Heat wave is burden for firefighters tackling California wildfires

The remains of the Kings Canyon Lodge after being burnt by the so-called "Rough Fire" in the Sequoia National Forest, California

The remains of the Kings Canyon Lodge after being burnt by the so-called "Rough Fire" in the Sequoia National Forest, California

A heat wave baking much of California posed difficulties for crews battling several major wildfires across the state on Wednesday, the largest threatening dozens of homes near Kings Canyon National Park as residents braced for possible evacuations.

Temperatures in excess of 100 Fahrenheit (38 Celsius) settled over large parts of the state on Tuesday and were expected to persist until Thursday, National Weather Service meteorologist Carol Smith said.

The port city of Long Beach, just south of Los Angeles, posted a record-high temperature for the date on Wednesday of 103F (39C), Smith said.

Areas of Los Angeles’ sprawling San Fernando Valley also sweltered in temperatures above 100 F (38 C), she said.

While the extreme heat was uncomfortable for many California residents, it presented more acute risks for firefighters wearing heavy gear and struggling to suppress at least five large wildfires or clusters of fires statewide.

The so-called Rough Fire, which ranks as the largest blaze in California and has charred more than 103,000 acres (41,500 hectares) of drought-parched timber, chaparral and tall grass since it was ignited by lightning on July 31 east of Fresno in Kings Canyon National Park.

Temperatures in parts of the fire zone topped 100F on Wednesday, said Jake Rodriguez, a spokesman for the team managing the blaze.

Some 1,900 firefighters, laboring in steep, rocky terrain, were assigned to the fire and as of Wednesday had managed to carve containment lines around 31 percent of its perimeter, Rodriguez said.

“Heat is an extremely difficult factor to work around, there’s really no way around it,” he said. “They just have to make sure that they stay hydrated.”

The blaze has cast smoke over numerous hiking and camping areas, prompting cancellations of activities.
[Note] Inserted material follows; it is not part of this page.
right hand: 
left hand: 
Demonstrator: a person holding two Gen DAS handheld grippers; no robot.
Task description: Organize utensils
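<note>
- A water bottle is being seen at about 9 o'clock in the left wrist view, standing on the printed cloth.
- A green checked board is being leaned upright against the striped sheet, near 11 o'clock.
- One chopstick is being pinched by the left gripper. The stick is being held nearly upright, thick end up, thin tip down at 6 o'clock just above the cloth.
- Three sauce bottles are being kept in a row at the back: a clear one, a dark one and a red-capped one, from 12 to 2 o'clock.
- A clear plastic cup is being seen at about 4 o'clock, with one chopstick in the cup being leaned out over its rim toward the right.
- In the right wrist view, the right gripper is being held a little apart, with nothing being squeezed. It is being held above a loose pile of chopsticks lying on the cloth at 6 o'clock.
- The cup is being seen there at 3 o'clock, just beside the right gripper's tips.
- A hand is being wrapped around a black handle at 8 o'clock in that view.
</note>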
All campgrounds in Kings Canyon National Park were closed for the Labor Day weekend and remained closed on Wednesday.

On Tuesday, authorities alerted residents of dozens of houses in some of populated areas near the fire zone, including the community of Dunlap, that they may need to evacuate at a moment’s notice, said Tony Botti, a Fresno County Sheriff’s Office spokesman.

Those advisories remained in place on Wednesday. At least a dozen homes near the fire were evacuated on Monday.

Firefighters in six Western states – California, Oregon, Washington, Idaho, Montana and Utah – were contending with a total of 35 large wildfires on Wednesday, according to the National Interagency Fire Center in Idaho.